**WHAT THE TASK ASKS:** From the line containing "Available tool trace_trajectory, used" down to the line containing "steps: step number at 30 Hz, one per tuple" in the records below, reproduce every line exactly, ends included, and omit all others.

Segment Open

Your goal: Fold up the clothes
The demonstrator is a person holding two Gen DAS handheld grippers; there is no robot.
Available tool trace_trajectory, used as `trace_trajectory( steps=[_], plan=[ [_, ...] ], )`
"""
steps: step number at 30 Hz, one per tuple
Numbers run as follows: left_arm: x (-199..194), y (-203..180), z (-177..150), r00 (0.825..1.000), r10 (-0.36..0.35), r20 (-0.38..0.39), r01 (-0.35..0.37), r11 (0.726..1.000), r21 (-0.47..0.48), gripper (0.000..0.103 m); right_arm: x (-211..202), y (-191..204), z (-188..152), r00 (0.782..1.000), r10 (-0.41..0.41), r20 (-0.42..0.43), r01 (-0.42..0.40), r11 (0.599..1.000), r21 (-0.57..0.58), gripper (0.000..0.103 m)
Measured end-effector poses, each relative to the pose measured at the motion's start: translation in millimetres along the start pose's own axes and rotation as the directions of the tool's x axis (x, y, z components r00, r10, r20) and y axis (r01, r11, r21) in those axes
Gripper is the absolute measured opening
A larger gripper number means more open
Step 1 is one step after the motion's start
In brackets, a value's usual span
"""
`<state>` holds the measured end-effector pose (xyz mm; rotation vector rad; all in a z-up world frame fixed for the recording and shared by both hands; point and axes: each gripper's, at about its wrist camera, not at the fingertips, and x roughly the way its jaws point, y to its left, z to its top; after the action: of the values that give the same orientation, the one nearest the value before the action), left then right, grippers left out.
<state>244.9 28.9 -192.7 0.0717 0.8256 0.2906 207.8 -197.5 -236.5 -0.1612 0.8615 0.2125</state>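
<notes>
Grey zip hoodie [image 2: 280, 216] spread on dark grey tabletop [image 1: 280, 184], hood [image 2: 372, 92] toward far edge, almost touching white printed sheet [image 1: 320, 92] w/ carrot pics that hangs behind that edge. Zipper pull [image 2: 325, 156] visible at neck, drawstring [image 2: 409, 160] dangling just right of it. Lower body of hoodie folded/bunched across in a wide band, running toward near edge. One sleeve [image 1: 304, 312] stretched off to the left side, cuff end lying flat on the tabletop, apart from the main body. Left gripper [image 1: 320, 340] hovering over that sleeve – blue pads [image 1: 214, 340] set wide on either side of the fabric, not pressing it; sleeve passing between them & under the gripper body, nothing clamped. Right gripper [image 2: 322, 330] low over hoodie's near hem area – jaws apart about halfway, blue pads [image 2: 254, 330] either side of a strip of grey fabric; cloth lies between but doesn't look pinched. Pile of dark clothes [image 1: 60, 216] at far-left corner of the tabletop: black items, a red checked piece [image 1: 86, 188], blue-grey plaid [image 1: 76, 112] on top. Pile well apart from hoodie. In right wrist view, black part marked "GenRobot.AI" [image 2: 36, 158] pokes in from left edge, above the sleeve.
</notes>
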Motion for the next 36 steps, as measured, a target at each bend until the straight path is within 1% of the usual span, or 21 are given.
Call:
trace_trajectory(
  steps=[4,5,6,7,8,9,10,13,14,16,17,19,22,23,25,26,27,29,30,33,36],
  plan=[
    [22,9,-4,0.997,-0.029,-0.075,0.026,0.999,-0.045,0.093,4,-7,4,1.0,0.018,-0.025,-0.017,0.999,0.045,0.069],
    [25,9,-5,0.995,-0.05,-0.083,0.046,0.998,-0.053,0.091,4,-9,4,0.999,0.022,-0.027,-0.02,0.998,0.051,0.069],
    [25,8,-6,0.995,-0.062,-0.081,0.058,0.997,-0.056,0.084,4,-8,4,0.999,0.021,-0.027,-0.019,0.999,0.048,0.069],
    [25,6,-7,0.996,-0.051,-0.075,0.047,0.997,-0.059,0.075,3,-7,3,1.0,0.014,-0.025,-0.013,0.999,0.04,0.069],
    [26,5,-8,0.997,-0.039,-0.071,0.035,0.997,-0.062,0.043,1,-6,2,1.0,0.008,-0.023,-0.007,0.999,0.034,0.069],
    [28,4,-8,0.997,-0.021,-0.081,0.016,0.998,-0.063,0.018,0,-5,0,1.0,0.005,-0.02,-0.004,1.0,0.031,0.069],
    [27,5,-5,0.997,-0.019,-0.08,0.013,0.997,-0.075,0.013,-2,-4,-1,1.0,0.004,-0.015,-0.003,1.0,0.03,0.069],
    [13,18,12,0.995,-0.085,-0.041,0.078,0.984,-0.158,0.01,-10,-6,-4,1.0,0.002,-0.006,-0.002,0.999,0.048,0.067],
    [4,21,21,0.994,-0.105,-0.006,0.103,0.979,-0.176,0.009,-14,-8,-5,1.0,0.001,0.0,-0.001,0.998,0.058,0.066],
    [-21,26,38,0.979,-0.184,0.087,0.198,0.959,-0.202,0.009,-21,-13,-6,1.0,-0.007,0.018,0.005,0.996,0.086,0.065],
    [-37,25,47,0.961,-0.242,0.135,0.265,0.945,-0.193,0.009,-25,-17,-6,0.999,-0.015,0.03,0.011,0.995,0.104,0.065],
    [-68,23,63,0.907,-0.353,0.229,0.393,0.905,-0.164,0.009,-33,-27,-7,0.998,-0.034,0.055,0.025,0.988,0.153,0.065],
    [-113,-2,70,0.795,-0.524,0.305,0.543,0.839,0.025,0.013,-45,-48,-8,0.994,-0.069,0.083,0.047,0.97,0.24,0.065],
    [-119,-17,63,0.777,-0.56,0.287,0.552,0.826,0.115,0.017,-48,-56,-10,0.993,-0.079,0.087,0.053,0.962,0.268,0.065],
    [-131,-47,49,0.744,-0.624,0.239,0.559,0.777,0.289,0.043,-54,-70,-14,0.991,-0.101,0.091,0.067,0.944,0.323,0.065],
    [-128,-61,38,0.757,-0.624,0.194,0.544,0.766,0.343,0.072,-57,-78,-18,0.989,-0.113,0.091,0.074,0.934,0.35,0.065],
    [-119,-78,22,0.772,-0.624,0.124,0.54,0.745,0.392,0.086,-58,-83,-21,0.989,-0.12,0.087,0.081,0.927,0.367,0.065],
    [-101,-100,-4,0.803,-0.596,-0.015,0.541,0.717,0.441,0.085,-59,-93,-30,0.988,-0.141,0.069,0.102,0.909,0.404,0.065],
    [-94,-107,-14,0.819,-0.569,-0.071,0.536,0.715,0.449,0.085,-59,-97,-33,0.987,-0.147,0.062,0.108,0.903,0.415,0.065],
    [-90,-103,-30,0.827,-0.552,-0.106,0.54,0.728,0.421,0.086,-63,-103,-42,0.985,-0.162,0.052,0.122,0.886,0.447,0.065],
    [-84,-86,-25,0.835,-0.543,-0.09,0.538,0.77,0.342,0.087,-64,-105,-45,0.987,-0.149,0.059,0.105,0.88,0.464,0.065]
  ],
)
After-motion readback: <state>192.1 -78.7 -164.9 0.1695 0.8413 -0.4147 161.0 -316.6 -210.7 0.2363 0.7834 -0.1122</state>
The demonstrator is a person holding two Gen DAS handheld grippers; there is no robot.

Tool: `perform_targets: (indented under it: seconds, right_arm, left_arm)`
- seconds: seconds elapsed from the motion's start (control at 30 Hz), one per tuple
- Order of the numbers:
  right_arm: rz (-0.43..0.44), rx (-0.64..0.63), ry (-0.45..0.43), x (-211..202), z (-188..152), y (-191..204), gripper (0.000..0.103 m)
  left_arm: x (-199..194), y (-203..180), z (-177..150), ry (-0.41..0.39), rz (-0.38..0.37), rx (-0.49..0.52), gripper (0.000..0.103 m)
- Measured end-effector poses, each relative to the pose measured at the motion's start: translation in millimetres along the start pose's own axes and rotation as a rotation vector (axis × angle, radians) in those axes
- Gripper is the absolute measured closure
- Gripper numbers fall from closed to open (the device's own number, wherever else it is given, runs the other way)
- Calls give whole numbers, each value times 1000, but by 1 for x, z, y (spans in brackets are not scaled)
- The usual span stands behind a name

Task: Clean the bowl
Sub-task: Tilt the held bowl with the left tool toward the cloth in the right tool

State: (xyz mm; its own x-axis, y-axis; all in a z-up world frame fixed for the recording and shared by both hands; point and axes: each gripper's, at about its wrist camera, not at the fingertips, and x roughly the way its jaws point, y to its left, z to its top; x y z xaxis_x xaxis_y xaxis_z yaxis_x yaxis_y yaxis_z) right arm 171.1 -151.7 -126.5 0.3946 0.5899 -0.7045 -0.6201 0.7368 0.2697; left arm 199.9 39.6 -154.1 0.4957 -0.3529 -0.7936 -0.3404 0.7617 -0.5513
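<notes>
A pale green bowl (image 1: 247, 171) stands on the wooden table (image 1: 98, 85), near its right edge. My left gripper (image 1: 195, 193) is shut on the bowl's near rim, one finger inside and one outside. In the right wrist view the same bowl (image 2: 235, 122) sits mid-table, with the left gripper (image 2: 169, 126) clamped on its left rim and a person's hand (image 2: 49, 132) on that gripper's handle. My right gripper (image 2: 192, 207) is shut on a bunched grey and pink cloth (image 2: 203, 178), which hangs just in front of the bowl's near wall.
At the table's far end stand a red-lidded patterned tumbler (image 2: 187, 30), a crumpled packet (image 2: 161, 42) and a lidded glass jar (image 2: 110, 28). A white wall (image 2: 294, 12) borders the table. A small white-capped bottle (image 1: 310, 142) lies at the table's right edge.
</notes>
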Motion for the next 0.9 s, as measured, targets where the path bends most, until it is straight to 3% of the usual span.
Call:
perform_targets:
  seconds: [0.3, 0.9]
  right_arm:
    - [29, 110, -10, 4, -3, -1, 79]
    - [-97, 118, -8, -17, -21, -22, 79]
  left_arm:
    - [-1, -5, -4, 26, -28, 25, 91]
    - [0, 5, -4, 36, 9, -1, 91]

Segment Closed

**TASK OUTPUT:**
Available tool trace_trajectory, used as `trace_trajectory( steps=[_], plan=[ [_, ...] ], )`
"""
steps: step number at 30 Hz, one per tuple

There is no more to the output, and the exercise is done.